Twelve Things Your Mum Was Right About

by Sep 28, 2017Articles

There’ll come a point in your life when you’ll suddenly have a flashback to your childhood. And it will be your mother’s voice. And you will concede – graciously or otherwise – that all those irritating things she used to say to you when you were a kid were actually deep philosophical lessons you’ve only just understood. Here are some of the things she was right about:

1.‘Because I said so…’
Whether it was lights out, finish what’s on your plate, no you can’t, our lives were ruled by that subjective decree. There is however an upside to maternal megalomania.
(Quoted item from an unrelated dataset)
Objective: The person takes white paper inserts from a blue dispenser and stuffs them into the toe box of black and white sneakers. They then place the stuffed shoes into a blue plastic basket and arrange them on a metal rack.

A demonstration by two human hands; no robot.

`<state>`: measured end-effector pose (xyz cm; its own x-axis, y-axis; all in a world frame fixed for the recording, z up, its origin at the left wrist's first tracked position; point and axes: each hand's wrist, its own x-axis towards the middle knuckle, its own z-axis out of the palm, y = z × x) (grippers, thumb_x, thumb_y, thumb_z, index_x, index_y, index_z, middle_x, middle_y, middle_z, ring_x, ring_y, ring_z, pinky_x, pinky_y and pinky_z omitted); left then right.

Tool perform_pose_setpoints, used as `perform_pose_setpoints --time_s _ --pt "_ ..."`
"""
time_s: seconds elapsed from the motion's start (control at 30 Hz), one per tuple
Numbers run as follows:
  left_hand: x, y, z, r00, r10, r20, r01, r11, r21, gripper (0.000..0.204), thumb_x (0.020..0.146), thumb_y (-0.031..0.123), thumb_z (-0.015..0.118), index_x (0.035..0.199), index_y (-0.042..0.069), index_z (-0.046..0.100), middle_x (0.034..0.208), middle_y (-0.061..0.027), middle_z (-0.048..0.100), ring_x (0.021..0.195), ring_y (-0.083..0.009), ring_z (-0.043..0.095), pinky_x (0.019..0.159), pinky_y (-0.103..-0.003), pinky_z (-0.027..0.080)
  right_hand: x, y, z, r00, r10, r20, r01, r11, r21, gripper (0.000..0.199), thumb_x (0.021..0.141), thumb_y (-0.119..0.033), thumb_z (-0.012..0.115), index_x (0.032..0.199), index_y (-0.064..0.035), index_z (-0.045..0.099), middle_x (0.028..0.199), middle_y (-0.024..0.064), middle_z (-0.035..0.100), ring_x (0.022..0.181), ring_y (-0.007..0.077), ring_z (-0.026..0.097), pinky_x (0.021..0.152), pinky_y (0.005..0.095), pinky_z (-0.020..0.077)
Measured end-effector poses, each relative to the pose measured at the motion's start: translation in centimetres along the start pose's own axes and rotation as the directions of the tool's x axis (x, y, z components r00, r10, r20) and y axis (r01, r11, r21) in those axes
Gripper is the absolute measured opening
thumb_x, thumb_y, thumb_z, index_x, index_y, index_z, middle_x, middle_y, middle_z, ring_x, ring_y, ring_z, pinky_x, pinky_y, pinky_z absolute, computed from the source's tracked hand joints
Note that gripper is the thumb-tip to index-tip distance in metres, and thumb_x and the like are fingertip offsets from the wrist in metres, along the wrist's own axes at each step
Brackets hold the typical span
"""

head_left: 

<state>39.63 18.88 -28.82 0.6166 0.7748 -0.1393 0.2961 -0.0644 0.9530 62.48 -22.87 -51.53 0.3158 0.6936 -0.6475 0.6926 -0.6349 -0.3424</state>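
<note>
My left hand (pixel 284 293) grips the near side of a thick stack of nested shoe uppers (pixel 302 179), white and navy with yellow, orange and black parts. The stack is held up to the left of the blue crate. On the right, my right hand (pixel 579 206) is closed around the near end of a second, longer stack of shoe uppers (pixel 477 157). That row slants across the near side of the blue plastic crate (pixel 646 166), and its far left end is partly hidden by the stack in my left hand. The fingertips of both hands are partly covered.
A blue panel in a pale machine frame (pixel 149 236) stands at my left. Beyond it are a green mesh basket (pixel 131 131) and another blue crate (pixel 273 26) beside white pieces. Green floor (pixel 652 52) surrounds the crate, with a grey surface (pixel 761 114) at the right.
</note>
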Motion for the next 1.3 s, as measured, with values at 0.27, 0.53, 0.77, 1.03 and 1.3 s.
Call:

As adults, whenever we’ve been dealt a blow that’s left us unloved, rejected and lost, it’s worth remembering that once upon a time when we were nothing but a blob of gurgles, our mothers thought we were perfect. Even as we were sporting Pull-Ups and spewing half-digested food down our fronts, our mums loved us. Which means we’re lovable. For no reason, except because she said so.

2.Don’t talk back
She really didn’t want to know why we put the goldfish in the glass of coke or shaved the cat. Even though we may have had really good reasons. If caught out by someone in charge of our allowance, social arrangements and dinner, shutting up is the best strategy. Talking back is a privilege reserved for relationships of equality. And despite Children’s Charters of Rights and various UN declarations to the contrary, mothers were definitely the boss of us. Trying to talk our way out of a mistake or shirking the blame was a form of personal suicide. It never worked then.
So when a cop pulls us over for speeding, or we’re caught in a compromising situation with a person of authority standing over us, it’s time to remember our mother’s advice on this one.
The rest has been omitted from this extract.